#### Your instructions:
What is needed is a verbatim copy of the data, minus the pictures.
Start of Information provided
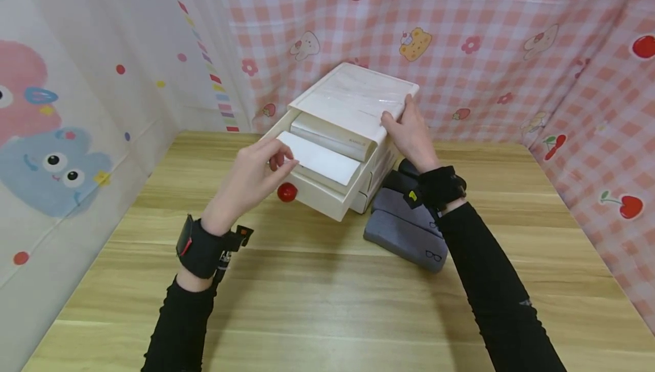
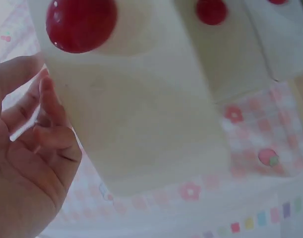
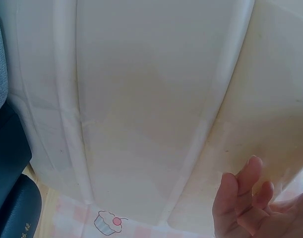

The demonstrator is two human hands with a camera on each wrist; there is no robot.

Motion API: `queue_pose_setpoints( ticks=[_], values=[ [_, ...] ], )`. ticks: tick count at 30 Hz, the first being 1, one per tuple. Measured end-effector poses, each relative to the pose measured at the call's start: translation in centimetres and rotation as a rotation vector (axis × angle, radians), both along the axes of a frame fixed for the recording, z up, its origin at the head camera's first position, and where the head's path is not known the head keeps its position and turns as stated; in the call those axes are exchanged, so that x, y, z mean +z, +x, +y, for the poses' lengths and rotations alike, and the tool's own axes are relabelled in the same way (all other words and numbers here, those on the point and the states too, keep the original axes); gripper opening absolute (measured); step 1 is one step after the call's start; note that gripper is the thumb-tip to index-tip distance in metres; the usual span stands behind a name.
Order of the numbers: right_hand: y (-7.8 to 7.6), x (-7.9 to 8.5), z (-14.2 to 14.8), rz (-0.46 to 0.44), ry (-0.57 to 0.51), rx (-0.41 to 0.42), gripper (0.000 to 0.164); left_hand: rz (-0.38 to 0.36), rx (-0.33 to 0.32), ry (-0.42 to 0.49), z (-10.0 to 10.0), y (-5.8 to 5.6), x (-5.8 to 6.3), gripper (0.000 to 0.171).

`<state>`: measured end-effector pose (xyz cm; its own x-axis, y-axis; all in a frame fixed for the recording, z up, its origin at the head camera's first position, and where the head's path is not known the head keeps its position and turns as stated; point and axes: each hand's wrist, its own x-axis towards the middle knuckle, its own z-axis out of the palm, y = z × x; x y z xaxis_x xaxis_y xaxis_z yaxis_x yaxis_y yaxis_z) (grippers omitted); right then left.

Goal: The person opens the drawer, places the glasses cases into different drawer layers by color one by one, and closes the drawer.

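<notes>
A white drawer unit (image 1: 358, 96) stands on the table, its top drawer (image 1: 332, 206) pulled out, with a red round knob (image 1: 287, 192) on the front. Inside lie a white box (image 1: 319, 158) at the front and another white box (image 1: 332, 137) with small lettering behind it. My left hand (image 1: 251, 176) is at the drawer's front left corner, fingers bent, thumb overlapping the front box's edge; I cannot tell whether it pinches anything. At the unit's right edge, my right hand (image 1: 411, 136) grips with the thumb on top and fingers bent along the side panel (image 3: 146, 109).
Grey glasses cases (image 1: 406, 241) and black cases (image 1: 396, 181) lie on the table (image 1: 317, 315) right of the unit, below my right wrist. A pink checked curtain (image 1: 460, 8) hangs close behind it. Lower drawers with red knobs (image 2: 211, 11) show below the pulled-out drawer.
</notes>
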<state>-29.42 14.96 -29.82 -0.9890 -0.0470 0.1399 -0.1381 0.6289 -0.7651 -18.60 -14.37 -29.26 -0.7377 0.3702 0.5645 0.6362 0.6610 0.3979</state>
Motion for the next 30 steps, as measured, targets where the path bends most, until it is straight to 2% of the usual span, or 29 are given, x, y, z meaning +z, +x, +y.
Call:
queue_pose_setpoints(
  ticks=[6, 10, 14, 17, 21, 25, 30],
  values=[
    [-0.1, 0.0, -0.1, 0.004, -0.011, 0.007, 0.086, 0.041, 0.164, -0.087, -1.2, 1.9, -2.0, 0.028],
    [-0.1, 0.0, -0.1, 0.004, -0.02, 0.011, 0.085, 0.092, 0.22, -0.139, -1.3, 2.6, -3.2, 0.032],
    [-0.1, 0.0, -0.1, 0.005, -0.022, 0.011, 0.085, 0.062, 0.194, -0.13, -0.8, 2.9, -4.1, 0.032],
    [0.0, -0.1, -0.1, 0.009, -0.024, 0.015, 0.085, -0.011, 0.152, -0.063, -0.3, 2.9, -4.5, 0.031],
    [-0.1, -0.1, -0.1, 0.01, -0.021, 0.015, 0.085, -0.079, 0.14, 0.048, 0.3, 2.8, -4.6, 0.026],
    [-0.1, 0.0, -0.1, 0.006, -0.014, 0.003, 0.085, -0.084, 0.151, 0.097, 0.7, 2.3, -4.3, 0.024],
    [-0.3, -0.1, 0.0, 0.018, -0.001, -0.003, 0.084, -0.07, 0.167, 0.083, 1.2, 1.1, -4.1, 0.023]
  ],
)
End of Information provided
#### Task output:
The demonstrator is two human hands with a camera on each wrist; there is no robot.

Motion API: `queue_pose_setpoints( ticks=[_], values=[ [_, ...] ], )`. ticks: tick count at 30 Hz, the first being 1, one per tuple. Measured end-effector poses, each relative to the pose measured at the call's start: translation in centimetres and rotation as a rotation vector (axis × angle, radians), both along the axes of a frame fixed for the recording, z up, its origin at the head camera's first position, and where the head's path is not known the head keeps its position and turns as stated; in the call those axes are exchanged, so that x, y, z mean +z, +x, +y, for the poses' lengths and rotations alike, and the tool's own axes are relabelled in the same way (all other words and numbers here, those on the point and the states too, keep the original axes); gripper opening absolute (measured); step 1 is one step after the call's start; note that gripper is the thumb-tip to index-tip distance in metres; the usual span stands behind a name.
Order of the numbers: right_hand: y (-7.8 to 7.6), x (-7.9 to 8.5), z (-14.2 to 14.8), rz (-0.46 to 0.44), ry (-0.57 to 0.51), rx (-0.41 to 0.42), gripper (0.000 to 0.164); left_hand: rz (-0.38 to 0.36), rx (-0.33 to 0.32), ry (-0.42 to 0.49), z (-10.0 to 10.0), y (-5.8 to 5.6), x (-5.8 to 6.3), gripper (0.000 to 0.171).

`<state>`: measured end-effector pose (xyz cm; its own x-axis, y-axis; all in a frame fixed for the recording, z up, its origin at the head camera's first position, and where the head's path is not known the head keeps its position and turns as stated; point and axes: each hand's wrist, its own x-axis towards the middle knuckle, its own z-axis out of the palm, y = z × x; x y z xaxis_x xaxis_y xaxis_z yaxis_x yaxis_y yaxis_z) (grippers omitted); right then left.

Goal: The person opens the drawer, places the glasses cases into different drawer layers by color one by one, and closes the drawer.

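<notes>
A white drawer unit (image 1: 358, 96) stands on the table, its top drawer (image 1: 332, 206) pulled out, with a red round knob (image 1: 287, 192) on the front. Inside lie a white box (image 1: 319, 158) at the front and another white box (image 1: 332, 137) with small lettering behind it. My left hand (image 1: 251, 176) is at the drawer's front left corner, fingers bent, thumb overlapping the front box's edge; I cannot tell whether it pinches anything. At the unit's right edge, my right hand (image 1: 411, 136) grips with the thumb on top and fingers bent along the side panel (image 3: 146, 109).
Grey glasses cases (image 1: 406, 241) and black cases (image 1: 396, 181) lie on the table (image 1: 317, 315) right of the unit, below my right wrist. A pink checked curtain (image 1: 460, 8) hangs close behind it. Lower drawers with red knobs (image 2: 211, 11) show below the pulled-out drawer.
</notes>
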<state>-29.42 14.96 -29.82 -0.9890 -0.0470 0.1399 -0.1381 0.6289 -0.7651 -18.60 -14.37 -29.26 -0.7377 0.3702 0.5645 0.6362 0.6610 0.3979</state>
Motion for the next 30 steps, as measured, targets where the path bends most, until it is straight to 2% of the usual span, or 29 are given, x, y, z meaning +z, +x, +y.
Call:
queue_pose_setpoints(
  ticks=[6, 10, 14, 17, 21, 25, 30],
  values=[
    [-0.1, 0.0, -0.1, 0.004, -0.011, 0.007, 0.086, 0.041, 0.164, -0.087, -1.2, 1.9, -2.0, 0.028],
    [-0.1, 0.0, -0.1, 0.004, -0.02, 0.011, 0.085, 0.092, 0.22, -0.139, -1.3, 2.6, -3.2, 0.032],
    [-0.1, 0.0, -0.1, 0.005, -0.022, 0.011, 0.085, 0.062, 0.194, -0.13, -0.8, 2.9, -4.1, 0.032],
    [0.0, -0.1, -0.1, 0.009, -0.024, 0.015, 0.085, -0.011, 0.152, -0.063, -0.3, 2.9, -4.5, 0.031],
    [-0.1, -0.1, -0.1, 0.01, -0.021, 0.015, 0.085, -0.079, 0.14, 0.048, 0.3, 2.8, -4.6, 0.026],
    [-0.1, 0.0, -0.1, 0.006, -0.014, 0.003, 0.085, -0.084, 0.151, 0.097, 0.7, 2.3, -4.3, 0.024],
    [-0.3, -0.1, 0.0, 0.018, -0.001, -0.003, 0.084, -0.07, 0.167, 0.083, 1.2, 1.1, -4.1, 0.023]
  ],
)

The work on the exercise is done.